In both environments, gdb is able to see the string value:

(gdb) p *param
$1 = {input = 0x41aac9 "this is a test"}

The question

What aspect of the build environment is resulting in segfault? That's just a static string being accessed by code in the same file; there's no pointer allocation to go awry or anything like that.

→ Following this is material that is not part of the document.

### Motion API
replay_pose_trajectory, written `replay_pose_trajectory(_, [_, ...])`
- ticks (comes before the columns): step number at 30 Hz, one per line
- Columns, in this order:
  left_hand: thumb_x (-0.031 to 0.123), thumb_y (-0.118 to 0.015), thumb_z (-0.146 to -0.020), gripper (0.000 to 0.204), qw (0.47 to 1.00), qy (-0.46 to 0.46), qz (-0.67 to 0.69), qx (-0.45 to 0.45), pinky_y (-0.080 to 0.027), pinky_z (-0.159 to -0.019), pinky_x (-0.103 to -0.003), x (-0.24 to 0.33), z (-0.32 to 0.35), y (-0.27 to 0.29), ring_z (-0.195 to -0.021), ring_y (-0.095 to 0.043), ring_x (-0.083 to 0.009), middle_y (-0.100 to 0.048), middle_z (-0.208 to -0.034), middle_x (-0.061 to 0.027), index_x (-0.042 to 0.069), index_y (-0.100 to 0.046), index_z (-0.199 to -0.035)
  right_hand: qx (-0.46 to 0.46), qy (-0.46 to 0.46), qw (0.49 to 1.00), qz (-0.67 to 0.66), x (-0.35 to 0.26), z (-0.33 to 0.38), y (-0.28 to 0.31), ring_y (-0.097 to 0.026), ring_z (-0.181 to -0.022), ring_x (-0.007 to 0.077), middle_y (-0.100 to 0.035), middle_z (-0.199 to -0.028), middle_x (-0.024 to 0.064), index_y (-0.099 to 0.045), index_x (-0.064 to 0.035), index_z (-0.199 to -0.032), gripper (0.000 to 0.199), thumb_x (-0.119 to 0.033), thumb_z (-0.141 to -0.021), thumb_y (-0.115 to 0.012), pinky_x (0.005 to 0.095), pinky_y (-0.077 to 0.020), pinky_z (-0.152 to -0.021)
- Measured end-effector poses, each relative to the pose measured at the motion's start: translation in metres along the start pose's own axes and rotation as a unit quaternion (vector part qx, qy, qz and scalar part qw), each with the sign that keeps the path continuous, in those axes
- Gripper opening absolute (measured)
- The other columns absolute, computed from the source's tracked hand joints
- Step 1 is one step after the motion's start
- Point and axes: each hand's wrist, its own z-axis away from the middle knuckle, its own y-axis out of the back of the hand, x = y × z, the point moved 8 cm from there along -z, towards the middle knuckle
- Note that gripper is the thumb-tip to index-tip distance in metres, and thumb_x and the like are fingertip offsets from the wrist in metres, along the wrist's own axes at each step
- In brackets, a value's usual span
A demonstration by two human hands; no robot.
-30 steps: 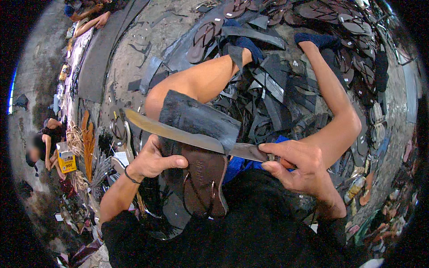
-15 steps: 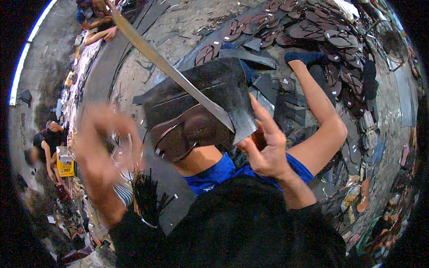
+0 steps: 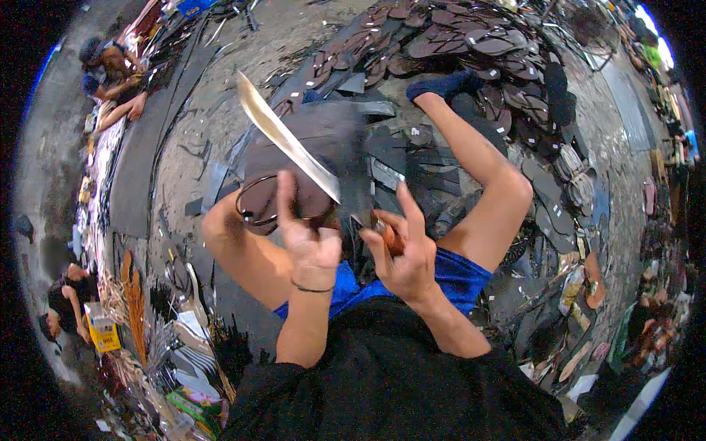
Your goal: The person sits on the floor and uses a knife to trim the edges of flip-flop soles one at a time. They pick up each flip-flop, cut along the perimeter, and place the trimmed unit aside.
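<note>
My right hand (image 3: 409, 257) is closed around the orange-brown wooden handle (image 3: 394, 234) of a knife, its index finger stretched out. The knife's long, curved, bright blade (image 3: 287, 140) slants up to the far left; a blurred grey patch covers the part near the handle. Dark brown flip-flop soles (image 3: 305, 198) lie under the blade over my lap, with a black strap loop (image 3: 257, 184) at their left. My left hand (image 3: 312, 246) is at the near edge of the soles, index finger stretched upward. Its other fingers are partly hidden. A blurred dark sheet (image 3: 323, 125) lies beyond the soles.
Piles of dark flip-flops (image 3: 471, 44) spread at the far right. Dark rubber offcuts (image 3: 412, 158) lie between my legs. A person (image 3: 110, 73) sits at the far left, and another person (image 3: 70, 294) is by a yellow box (image 3: 101, 327). Assorted scraps line the left.
My left hand has moved right, in to the soles, from a blurred position at the left. The knife's blade appears shorter and lower, and my right hand has shifted slightly left. The view has turned.
</note>
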Motion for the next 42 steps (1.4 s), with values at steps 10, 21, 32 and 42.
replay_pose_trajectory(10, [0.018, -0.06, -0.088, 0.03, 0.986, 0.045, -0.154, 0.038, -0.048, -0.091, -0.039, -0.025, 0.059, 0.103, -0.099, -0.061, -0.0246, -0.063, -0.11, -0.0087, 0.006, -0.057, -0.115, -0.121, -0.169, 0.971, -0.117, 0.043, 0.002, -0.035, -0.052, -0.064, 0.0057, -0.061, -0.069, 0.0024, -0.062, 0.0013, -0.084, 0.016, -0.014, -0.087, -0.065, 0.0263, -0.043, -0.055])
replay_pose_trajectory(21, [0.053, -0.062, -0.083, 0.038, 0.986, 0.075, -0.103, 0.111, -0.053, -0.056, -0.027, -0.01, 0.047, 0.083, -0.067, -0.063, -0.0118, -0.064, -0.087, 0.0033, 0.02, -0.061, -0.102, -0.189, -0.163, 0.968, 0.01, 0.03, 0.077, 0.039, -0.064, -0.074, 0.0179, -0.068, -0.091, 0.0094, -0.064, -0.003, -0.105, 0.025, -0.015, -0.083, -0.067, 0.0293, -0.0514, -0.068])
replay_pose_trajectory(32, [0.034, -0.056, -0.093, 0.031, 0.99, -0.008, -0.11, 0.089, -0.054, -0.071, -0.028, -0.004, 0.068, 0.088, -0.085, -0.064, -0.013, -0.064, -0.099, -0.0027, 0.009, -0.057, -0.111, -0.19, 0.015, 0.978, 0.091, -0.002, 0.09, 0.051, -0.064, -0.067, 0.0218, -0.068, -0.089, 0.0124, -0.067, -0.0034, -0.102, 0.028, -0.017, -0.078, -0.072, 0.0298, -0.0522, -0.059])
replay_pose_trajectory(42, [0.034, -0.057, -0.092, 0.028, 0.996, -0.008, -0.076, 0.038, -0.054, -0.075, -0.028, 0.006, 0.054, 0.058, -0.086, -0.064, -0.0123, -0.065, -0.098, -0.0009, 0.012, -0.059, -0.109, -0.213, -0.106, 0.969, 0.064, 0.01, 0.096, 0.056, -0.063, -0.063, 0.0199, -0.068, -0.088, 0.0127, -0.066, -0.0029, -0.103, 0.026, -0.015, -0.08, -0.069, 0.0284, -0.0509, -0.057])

On the Ubuntu side I've built this with gcc-{9,10,11} and the behavior is identical in all cases.

Building with sanitizers

Building the code with -fsanitize=undefined,address results in the following:

==16==ERROR: AddressSanitizer: SEGV on unknown address 0x5594e31d7400 (pc 0x7f1491d4e086 bp 0x7ffdfe1765b0 sp 0x7ffdfe175cf8 T0)
==16==The signal is caused by a READ memory access.
    #0 0x7f1491d4e086 in __sanitizer::internal_strlen(char const*) ../../../../src/libsanitizer/sanitizer_common/sanitizer_libc.cpp:167
    #1 0x7f1491cdf2ed in printf_common ../../../../src/libsanitizer/sanitizer_common/sanitizer_common_interceptors_format.inc:551
    #2 0x7f1491cdf6cc in __interceptor_vprintf ../../../../src/libsanitizer/sanitizer_common/sanitizer_common_interceptors.inc:1660
    #3 0x7f1491cdf7c6 in __interceptor_printf ../../../../src/libsanitizer/sanitizer_common/sanitizer_common_interceptors.inc:1718
    #4 0x555fd432c365 in Example_test_example_impl /src/test_example.c:21
    #5 0x7f1491c18298 in criterion_internal_test_main ../src/core/test.c:97
    #6 0x555fd432c2e7 in Example_test_example_jmp /src/test_example.c:20
    #7 0x7f1491c16849 in run_test_child ../src/core/runner_coroutine.c:230
    #8 0x7f1491c28a92 in bxfi_main ../subprojects/boxfort/src/sandbox.c:57
    #9 0x7f14913ced8f in __libc_start_call_main ../sysdeps/nptl/libc_start_call_main.h:58
    #10 0x7f14913cee3f in __libc_start_main_impl ../csu/libc-start.c:392
    #11 0x555fd432c1a4 in _start (/src/test_example+0x21a4)

AddressSanitizer can not provide additional info.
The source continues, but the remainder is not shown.